Problem:
A verbatim repetition of the data below is requested, without images.

Supplied material:
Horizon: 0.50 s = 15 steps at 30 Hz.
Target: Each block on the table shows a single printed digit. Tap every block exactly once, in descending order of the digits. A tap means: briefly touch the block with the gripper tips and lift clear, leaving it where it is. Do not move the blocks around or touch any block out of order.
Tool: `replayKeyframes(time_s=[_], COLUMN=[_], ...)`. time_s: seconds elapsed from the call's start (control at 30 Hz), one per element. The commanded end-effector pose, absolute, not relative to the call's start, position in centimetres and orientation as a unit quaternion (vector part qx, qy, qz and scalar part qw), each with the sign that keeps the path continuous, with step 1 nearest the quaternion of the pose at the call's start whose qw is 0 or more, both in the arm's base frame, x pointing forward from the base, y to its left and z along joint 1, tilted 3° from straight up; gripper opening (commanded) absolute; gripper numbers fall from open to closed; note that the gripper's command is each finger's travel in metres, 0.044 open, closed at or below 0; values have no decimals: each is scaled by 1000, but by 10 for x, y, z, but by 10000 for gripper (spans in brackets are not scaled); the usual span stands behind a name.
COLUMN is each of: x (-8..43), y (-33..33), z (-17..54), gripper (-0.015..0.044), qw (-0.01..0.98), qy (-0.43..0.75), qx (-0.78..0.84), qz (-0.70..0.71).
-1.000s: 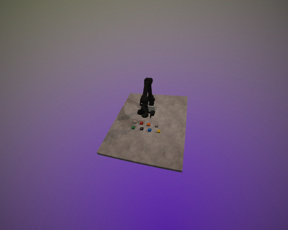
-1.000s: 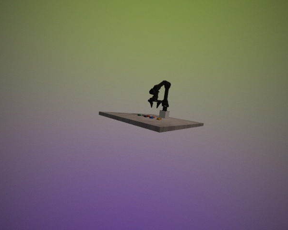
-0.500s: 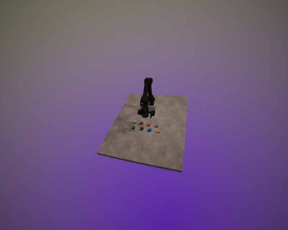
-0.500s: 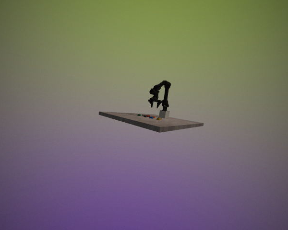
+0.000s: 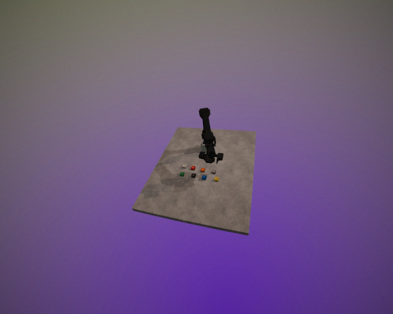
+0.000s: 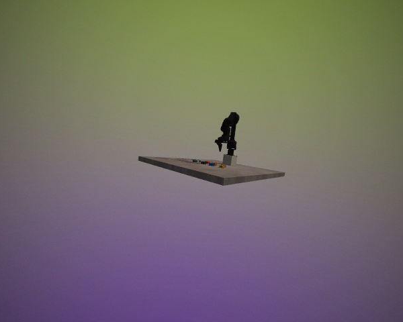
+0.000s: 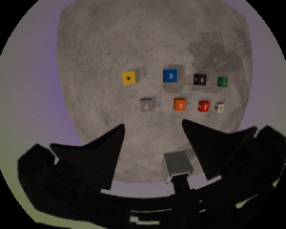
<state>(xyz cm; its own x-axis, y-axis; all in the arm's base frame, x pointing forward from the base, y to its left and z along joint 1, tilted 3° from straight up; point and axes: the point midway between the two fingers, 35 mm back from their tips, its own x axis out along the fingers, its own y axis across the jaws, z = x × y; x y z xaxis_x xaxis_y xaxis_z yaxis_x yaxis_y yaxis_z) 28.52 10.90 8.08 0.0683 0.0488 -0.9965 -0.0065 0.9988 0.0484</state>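
My gripper (image 6: 219,150) (image 7: 153,124) is open and empty, high above the table on the robot-base side of the blocks. In the wrist view, a yellow block (image 5: 217,178) (image 7: 129,77), blue block (image 5: 204,177) (image 7: 170,75), black block (image 5: 193,175) (image 7: 199,79) and green block (image 5: 181,174) (image 7: 222,82) form the far row. A grey block (image 5: 213,171) (image 7: 146,104), orange block (image 5: 202,169) (image 7: 179,104), red block (image 5: 192,167) (image 7: 203,106) and white block (image 5: 184,166) (image 7: 219,107) form the nearer row. All sit apart on the table. Their digits are too small and blurred to read surely.
The grey table (image 5: 223,209) (image 6: 254,173) carries the blocks and the arm. The pale base block (image 6: 229,159) (image 7: 177,163) stands behind the nearer row. The arm casts shadows across the green and black blocks' side of the table.
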Motion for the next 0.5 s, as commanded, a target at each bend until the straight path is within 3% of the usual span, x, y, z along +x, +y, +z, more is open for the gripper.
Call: replayKeyframes(time_s=[0.0, 0.47], x=[285, 292], y=[111, 114], z=[81, 82], gripper=[400, 400], qw=[730, 730], qy=[683, 683], qx=[17, 17], qz=[14, 15])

Response to this task:
Horizon: 0.50 s = 15 steps at 30 Hz.
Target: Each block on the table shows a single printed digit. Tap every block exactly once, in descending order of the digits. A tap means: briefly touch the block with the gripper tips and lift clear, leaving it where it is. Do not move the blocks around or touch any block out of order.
Tool: `replayKeyframes(time_s=[_], COLUMN=[_], ...)`. time_s: seconds elapsed from the call's start (control at 30 Hz), one per element. The commanded end-effector pose, absolute, not relative to the call's start, position in centimetres and orientation as a unit quaternion (vector part qx, qy, qz and scalar part qw), each with the sign that keeps the path continuous, with step 1 nearest the quaternion of the pose at the call's start whose qw is 0 or more, both in the arm's base frame, x pointing forward from the base, y to its left and z along joint 1, tilted 3° from straight up; gripper opening (commanded) absolute; gripper numbers fall from open to closed; note that the gripper's command is each finger's travel in metres, 0.044 open, closed at or below 0; values have no decimals: each is scaled by 1000, but by 10 for x, y, z, but by 10000 for gripper (spans in brackets are not scaled); the usual span stands behind a name.
COLUMN is each of: x (-8..43), y (-33..33), z (-17..54), gripper (-0.015..0.044), qw (-0.01..0.98), qy (-0.43..0.75), qx (-0.78..0.84), qz (-0.70..0.71).
-1.000s: 
-1.000s: 
-0.500s: 
-0.500s: 
+0.000s: 
+0.000s: 
+0.000s: 
<state>(xyz cm; its own x-axis, y-axis; all in the arm's base frame, x pointing forward from the base, y to its left and z along joint 1, tilted 3° from straight up; point and axes: the point midway between the two fingers, 35 mm back from their tips, its own x axis out along the fingers, its own y axis across the jaws, z = x × y; x y z xaxis_x xaxis_y xaxis_z yaxis_x yaxis_y yaxis_z) 28.52 10.90 8.08 0.0683 0.0488 -0.9965 -0.0065 0.9988 0.0484</state>
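My gripper (image 6: 219,150) (image 7: 153,124) is open and empty, high above the table on the robot-base side of the blocks. In the wrist view, a yellow block (image 5: 217,178) (image 7: 129,77), blue block (image 5: 204,177) (image 7: 170,75), black block (image 5: 193,175) (image 7: 199,79) and green block (image 5: 181,174) (image 7: 222,82) form the far row. A grey block (image 5: 213,171) (image 7: 146,104), orange block (image 5: 202,169) (image 7: 179,104), red block (image 5: 192,167) (image 7: 203,106) and white block (image 5: 184,166) (image 7: 219,107) form the nearer row. All sit apart on the table. Their digits are too small and blurred to read surely.
The grey table (image 5: 223,209) (image 6: 254,173) carries the blocks and the arm. The pale base block (image 6: 229,159) (image 7: 177,163) stands behind the nearer row. The arm casts shadows across the green and black blocks' side of the table.
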Motion for the next 0.5 s, as commanded, a target at each bend until the straight path is within 3% of the usual span, x, y, z along +x, +y, +z, more is open for the gripper.
Call: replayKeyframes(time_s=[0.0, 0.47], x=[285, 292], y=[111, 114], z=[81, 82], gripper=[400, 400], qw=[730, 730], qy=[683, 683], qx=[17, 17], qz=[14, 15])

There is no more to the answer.